When I asked my dear friend, who is from the Coastal Pomo Tribe in Northern California, that I wanted to learn more about the Native history of "Napa," he suggested, "a good starting point is the oak tree." Despite the saturated grape vineyard images and European people holding wine glasses that show up for "Napa Valley" in a Google search, oak trees, like Indigenous humans, have continued resisting colonization since 1823. Before my research, I was unaware that oak trees were also abundant in my motherland, where about 160 diverse species arch their vein-like branches all over México (Denvir 2016) [1]. As it usually happens, I know about my inner world/self in seeking to learn about the outside world. My relatives, the oak trees, have been calling me home.

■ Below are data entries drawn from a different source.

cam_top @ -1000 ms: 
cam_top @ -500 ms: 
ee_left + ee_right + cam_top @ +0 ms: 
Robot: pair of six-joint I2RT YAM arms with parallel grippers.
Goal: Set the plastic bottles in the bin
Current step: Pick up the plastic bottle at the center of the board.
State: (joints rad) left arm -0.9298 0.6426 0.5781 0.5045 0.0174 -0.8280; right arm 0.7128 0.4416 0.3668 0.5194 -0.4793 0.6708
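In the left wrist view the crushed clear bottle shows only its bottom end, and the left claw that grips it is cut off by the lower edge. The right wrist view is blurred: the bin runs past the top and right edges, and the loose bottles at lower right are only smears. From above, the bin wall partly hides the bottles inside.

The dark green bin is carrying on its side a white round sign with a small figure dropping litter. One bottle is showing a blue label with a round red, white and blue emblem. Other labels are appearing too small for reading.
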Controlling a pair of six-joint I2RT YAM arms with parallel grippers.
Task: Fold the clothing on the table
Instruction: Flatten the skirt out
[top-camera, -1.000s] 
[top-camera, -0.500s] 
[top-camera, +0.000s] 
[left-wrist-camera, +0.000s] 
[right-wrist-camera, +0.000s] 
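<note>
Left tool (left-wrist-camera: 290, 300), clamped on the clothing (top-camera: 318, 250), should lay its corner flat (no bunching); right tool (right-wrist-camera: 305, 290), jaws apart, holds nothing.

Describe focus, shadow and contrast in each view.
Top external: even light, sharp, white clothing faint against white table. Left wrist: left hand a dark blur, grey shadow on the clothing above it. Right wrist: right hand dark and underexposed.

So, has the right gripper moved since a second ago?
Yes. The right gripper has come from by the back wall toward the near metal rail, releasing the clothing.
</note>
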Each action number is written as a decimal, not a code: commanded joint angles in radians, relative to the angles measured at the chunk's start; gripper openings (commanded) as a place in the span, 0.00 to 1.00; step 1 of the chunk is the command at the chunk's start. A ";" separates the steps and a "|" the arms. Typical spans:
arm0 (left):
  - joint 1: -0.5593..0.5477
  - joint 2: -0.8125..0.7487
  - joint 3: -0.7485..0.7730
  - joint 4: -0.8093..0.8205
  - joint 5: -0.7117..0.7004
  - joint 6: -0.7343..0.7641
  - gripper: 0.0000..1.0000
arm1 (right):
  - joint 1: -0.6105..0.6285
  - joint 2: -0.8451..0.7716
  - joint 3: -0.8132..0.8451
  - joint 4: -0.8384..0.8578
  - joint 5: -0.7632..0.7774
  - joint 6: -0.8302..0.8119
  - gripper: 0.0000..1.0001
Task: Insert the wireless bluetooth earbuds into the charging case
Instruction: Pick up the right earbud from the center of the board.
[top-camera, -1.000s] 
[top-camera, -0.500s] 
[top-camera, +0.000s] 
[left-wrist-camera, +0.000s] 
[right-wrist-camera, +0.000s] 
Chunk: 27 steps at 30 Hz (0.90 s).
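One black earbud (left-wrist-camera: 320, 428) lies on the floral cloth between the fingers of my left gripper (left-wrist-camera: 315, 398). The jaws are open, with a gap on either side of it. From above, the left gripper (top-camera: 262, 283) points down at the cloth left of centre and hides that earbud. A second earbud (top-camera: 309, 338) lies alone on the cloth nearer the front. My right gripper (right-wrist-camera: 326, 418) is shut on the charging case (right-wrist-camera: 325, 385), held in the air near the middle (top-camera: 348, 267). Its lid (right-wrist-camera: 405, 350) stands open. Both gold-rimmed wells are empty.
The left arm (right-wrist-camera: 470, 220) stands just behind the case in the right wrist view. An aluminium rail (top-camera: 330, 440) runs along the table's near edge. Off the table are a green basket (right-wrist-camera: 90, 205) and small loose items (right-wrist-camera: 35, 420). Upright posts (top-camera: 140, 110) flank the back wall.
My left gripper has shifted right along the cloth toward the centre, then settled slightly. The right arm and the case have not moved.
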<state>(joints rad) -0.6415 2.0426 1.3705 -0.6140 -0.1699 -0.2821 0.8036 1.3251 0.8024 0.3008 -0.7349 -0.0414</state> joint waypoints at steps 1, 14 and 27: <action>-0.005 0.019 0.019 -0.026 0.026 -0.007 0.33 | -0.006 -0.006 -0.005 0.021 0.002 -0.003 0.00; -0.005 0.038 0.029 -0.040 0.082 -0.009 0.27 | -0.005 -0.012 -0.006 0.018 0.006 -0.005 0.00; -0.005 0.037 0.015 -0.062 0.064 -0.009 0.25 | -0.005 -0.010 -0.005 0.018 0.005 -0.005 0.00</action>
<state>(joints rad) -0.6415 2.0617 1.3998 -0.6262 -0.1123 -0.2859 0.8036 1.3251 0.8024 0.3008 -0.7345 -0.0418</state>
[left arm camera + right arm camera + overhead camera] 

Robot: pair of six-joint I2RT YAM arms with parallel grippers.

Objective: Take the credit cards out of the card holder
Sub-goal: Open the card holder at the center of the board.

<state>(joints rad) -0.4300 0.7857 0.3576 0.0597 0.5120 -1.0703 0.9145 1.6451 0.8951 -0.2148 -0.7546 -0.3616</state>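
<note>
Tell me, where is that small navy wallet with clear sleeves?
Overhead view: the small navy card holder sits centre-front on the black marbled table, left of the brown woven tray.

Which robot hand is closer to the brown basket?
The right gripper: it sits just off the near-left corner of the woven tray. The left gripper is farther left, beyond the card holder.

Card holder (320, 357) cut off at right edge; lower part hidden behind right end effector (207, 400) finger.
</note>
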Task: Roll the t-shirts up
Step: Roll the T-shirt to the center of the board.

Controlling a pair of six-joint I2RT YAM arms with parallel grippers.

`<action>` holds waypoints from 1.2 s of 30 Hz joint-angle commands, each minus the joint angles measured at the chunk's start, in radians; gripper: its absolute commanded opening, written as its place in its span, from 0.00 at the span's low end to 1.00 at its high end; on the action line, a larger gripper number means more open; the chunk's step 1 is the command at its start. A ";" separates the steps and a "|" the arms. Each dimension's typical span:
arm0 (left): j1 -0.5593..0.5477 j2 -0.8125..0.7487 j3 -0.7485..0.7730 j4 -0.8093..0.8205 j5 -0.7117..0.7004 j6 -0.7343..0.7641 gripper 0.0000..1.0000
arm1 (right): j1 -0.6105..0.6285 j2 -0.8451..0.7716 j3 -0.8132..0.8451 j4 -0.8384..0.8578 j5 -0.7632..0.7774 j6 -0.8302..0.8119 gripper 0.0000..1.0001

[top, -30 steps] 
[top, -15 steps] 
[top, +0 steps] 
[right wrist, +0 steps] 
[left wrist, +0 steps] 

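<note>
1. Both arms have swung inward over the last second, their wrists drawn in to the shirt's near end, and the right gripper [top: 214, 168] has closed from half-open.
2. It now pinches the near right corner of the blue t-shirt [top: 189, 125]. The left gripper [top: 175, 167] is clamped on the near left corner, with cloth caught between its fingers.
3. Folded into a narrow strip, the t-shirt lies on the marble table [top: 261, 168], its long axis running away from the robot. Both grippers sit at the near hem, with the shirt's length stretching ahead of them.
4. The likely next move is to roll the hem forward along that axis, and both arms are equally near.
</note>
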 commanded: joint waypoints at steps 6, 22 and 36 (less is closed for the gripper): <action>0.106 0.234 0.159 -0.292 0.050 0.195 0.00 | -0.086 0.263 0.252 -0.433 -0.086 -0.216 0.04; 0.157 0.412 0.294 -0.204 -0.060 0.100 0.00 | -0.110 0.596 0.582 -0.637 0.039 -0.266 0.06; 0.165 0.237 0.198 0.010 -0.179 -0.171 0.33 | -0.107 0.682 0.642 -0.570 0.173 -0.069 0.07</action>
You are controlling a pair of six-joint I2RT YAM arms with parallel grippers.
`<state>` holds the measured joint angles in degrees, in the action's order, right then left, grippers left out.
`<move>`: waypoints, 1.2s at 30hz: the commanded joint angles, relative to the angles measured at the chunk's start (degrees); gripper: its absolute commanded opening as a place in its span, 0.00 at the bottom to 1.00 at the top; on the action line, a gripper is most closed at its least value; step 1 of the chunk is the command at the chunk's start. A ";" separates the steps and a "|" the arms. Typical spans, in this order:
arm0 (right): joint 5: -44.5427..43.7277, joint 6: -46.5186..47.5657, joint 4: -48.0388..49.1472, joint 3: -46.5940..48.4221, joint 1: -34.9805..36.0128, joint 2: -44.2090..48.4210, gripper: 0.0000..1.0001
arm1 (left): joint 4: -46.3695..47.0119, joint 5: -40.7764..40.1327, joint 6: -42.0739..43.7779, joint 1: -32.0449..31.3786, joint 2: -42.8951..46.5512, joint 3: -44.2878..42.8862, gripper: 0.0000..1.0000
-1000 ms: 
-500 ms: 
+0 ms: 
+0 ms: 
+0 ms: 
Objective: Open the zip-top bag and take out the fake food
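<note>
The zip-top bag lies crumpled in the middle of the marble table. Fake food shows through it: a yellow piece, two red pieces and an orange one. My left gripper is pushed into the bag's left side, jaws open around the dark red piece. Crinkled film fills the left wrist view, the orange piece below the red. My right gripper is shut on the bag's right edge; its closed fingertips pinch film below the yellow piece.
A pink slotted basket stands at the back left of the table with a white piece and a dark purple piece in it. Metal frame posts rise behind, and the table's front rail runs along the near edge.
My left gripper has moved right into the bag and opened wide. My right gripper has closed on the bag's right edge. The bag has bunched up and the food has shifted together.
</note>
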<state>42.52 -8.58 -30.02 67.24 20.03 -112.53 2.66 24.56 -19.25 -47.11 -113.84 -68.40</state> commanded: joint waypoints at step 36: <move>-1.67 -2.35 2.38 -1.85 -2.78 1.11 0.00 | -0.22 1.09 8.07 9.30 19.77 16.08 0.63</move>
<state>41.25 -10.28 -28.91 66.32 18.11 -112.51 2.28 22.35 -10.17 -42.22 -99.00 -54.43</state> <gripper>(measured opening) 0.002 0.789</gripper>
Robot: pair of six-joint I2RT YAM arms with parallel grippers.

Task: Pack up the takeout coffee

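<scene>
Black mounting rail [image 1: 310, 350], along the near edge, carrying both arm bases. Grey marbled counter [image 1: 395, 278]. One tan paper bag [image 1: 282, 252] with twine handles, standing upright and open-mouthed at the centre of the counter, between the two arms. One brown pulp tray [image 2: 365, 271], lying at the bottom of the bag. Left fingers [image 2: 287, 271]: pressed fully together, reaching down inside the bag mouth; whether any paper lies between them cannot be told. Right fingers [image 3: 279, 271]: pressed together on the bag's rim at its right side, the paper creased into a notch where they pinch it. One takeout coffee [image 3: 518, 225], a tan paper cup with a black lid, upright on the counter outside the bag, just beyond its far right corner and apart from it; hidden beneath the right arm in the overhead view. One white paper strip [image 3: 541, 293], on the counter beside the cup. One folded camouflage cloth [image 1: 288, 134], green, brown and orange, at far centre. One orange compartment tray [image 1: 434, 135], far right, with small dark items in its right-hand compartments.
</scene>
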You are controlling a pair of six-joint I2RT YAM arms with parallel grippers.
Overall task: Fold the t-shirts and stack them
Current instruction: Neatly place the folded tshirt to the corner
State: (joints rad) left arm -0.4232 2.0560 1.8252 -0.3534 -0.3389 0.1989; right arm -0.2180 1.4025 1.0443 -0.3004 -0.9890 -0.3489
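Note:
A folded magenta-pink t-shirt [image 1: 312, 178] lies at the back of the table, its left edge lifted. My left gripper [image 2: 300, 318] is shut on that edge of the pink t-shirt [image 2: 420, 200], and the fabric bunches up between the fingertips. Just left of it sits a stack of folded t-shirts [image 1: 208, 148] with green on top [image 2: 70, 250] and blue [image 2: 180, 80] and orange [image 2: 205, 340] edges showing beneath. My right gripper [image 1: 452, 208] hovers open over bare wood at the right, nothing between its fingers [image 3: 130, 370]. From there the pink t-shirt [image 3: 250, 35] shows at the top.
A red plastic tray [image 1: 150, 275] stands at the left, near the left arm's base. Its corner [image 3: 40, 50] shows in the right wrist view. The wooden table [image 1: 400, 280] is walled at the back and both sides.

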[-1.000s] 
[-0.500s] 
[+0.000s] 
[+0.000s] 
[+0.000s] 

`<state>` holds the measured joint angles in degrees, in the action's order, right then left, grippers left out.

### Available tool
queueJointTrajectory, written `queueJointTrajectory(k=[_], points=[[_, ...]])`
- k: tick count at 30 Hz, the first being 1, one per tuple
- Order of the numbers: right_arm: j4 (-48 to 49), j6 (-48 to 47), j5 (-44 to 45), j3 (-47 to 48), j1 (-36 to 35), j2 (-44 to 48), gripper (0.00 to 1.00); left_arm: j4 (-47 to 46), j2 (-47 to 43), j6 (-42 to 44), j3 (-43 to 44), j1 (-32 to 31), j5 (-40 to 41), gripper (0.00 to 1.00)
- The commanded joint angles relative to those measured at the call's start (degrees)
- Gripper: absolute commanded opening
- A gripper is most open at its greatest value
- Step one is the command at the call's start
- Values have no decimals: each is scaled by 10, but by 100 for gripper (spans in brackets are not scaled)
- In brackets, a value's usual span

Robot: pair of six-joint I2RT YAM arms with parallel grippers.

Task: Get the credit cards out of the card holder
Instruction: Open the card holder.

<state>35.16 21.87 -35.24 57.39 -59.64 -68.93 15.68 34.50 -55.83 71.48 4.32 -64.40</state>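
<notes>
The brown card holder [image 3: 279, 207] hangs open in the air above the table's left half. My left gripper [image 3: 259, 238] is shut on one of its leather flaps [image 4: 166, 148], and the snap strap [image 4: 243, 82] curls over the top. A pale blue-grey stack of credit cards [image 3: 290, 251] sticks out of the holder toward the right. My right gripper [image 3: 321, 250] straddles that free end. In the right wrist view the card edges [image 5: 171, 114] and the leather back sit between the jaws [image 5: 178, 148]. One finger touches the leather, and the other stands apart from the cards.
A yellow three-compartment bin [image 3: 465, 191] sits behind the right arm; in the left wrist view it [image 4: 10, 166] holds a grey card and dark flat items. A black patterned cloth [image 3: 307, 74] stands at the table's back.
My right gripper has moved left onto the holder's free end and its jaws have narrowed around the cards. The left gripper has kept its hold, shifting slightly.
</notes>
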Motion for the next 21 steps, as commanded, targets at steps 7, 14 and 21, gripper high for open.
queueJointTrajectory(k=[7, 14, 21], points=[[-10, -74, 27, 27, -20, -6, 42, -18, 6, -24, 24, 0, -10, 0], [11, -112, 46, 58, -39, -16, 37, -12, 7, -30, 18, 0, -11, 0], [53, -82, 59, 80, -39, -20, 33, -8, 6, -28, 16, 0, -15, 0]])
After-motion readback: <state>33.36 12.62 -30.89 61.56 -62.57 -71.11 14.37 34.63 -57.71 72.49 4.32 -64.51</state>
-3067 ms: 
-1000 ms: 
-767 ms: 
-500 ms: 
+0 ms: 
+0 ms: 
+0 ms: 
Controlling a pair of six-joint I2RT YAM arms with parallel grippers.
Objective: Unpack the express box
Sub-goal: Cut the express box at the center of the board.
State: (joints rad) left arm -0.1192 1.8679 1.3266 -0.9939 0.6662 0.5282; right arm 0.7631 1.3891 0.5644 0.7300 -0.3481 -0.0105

Since then, I've learned to identify oak trees whenever I'm roaming in nature, verified by the abundance of diamond-shaped shiny brown acorns lying on the ground. Thus, I birthed "Multispecies Imprints" to showcase how oaks traverse throughout Turtle Island (North America), connecting me to my respective homelands. Tending to oak trees nearby is an extension of caring for our relatives farther away in what we call Mexico. Given that the oak's fruit, acorns, are an integral food source for Native people in Napa, I've also begun to develop a relationship with them. Decolonizing my diet with Mesoamerican foods now means familiarizing myself with Indigenous ingredients here too.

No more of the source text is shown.